I’m excited about this Jubilee Year. I hope you are, too.
And as I have been saying for a couple of years now: the Holy Spirit is doing a “new thing” in our time.
The Holy Spirit is moving people’s hearts, helping them understand that living in a secular society can never satisfy our deepest longings and desires.
The Holy Spirit is waking people up to the reality of God’s love and the sure hope that we have in the salvation won for us by Jesus.
So, this is a beautiful time to be alive and to be Catholic and to have this great privilege to be walking with Jesus and forming young people to know him and to walk with him in their lives.
As I said at Congress and Youth Day, we are called to be makers of saints. So, when you fill out your tax forms this year, you can list your occupation as “Saint-maker.” How’s that?
And it’s true!
Of course, only God makes saints, but we are God’s co-workers, and we have an essential role to play in working with our Lord to inspire and form the souls of the young men and women we serve.
And as I said at the Congress: Catechists, teachers, pastors, and ministers. They’ve always been the unsung heroes of Church history.
Because for every saint that we celebrate, there were people in the background of their lives, men and women who first taught them to know and love Jesus, who first taught them the meaning and cost of discipleship.
That’s you, my friends! That’s what we’re trying to do. It is a holy and noble vocation that you have.
In this Jubilee Year, the Holy Father is calling us in a special way to become “pilgrims of hope.”
That’s a helpful way for us to think about our ministries.
First of all, we are pilgrims.
We know this world is not our home, as the apostles used to say. We know that we are pilgrims on the road to the Father’s house, that we are walking with our brothers and sisters in the Church, following Jesus, who is leading us on the road to heaven.
And second, we are people of hope, a people who know that we are made to go to heaven.
Heaven is our hope! That’s what we’re living for as Catholics! Life everlasting in the love that never ends, in the kingdom of heaven.

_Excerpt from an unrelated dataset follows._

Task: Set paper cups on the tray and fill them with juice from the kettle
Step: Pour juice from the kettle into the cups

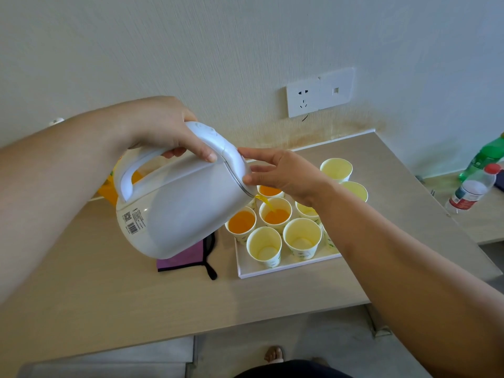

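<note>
My left hand (pixel 161 129) grips the handle of a white kettle (pixel 180 208), tilted to the right over a white tray (pixel 261 271). Orange juice streams from the spout into a middle paper cup (pixel 275 212). Two other cups (pixel 242 222) hold juice. Several empty cups (pixel 302 237) stand on the tray around them. My right hand (pixel 283 174) touches the kettle's lid with straight fingers, just above the cups. My right forearm hides part of the tray's right side.
A purple cloth pouch (pixel 188 257) lies under the kettle, left of the tray. Two plastic bottles (pixel 474 186) stand at the far right on a lower ledge. A wall socket (pixel 302 98) is behind the table. An orange package (pixel 110 192) sits behind the kettle.
</note>
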Demonstrator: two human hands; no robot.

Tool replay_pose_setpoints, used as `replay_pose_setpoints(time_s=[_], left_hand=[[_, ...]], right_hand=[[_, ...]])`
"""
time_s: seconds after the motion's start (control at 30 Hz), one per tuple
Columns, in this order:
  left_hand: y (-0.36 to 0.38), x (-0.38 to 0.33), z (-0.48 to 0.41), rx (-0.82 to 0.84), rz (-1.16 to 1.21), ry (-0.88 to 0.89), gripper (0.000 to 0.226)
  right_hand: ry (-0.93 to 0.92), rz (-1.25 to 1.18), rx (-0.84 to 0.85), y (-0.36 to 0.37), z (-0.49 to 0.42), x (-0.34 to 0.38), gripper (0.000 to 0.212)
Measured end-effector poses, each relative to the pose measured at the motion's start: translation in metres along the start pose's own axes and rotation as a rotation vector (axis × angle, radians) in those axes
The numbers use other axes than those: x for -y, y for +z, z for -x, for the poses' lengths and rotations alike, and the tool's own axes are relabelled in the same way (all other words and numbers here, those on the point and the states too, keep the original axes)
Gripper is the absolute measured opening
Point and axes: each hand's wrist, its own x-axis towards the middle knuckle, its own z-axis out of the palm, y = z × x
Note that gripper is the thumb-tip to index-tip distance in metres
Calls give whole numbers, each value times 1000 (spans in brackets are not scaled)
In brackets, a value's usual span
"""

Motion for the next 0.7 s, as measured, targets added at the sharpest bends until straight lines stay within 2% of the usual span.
replay_pose_setpoints(time_s=[0.7], left_hand=[[-5, -2, 2, -15, -13, -6, 38]], right_hand=[[-29, -8, 15, 0, 1, 5, 57]])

And we have a sure foundation for our hope in the death and resurrection of Jesus, and in his constant presence with us now, as we continue the journey of our life.
This Jubilee Year is all about rediscovering our hope.

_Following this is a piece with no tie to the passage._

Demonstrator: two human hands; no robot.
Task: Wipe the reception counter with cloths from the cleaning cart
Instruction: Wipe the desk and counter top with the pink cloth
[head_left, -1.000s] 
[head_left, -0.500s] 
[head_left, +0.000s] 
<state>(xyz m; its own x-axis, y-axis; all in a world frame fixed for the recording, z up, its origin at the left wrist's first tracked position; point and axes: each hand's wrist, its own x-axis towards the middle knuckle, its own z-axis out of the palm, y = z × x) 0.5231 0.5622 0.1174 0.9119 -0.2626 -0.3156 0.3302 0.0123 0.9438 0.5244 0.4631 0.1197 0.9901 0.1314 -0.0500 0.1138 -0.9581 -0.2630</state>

And Pope Francis wants us to remember that sharing our hope is an important dimension of being apostles, of being missionary disciples.
St. Peter used to say: Always be ready to share “the reason for your hope … with gentleness and reverence.”
That’s good advice for us to reflect on in this Jubilee Year.
How can we help our young people to really know the hope that we all have in Jesus?
So, I think we need to keep talking to our young people about the reality of heaven, about what happiness really means.
We think we need to keep reminding them that they are made by God and made for God, and that their life has that beautiful purpose of becoming saints on earth and living forever with God.
One more point before I go:
I want to remind you again that in this Jubilee Year we have a powerful example for our young people in Blessed Carlo Acutis, our first millennial saint, who Pope Francis will canonize on April 27.
I hope you saw the article we shared in Always Forward on Thursday. It’s a report from Assisi, in Italy, about how thousands of young people are flocking to pray at Blessed Carlo’s tomb there.
This young saint has captured their imaginations, and he has helped them to see new possibilities for their lives, living for Jesus, as he did.
In the article, Blessed Carlo’s mother says something beautiful.
She says: “Carlo … was a normal person. But if a life is illuminated by the light of Christ, a life becomes extraordinary.”
She said this too: “We always pray to the saints, and in the end, what did the saints do? They opened the doors of their lives to Christ.”
This is our task, my friends!
Let’s keep working together to make saints! Let’s keep helping our young people to open the door of their hearts to Jesus and allow the light of Christ to illuminate their lives.
Thank you again for your ministries.
I wish you the continued blessings of Lent and a joyful Easter with your families and in your parishes and ministries.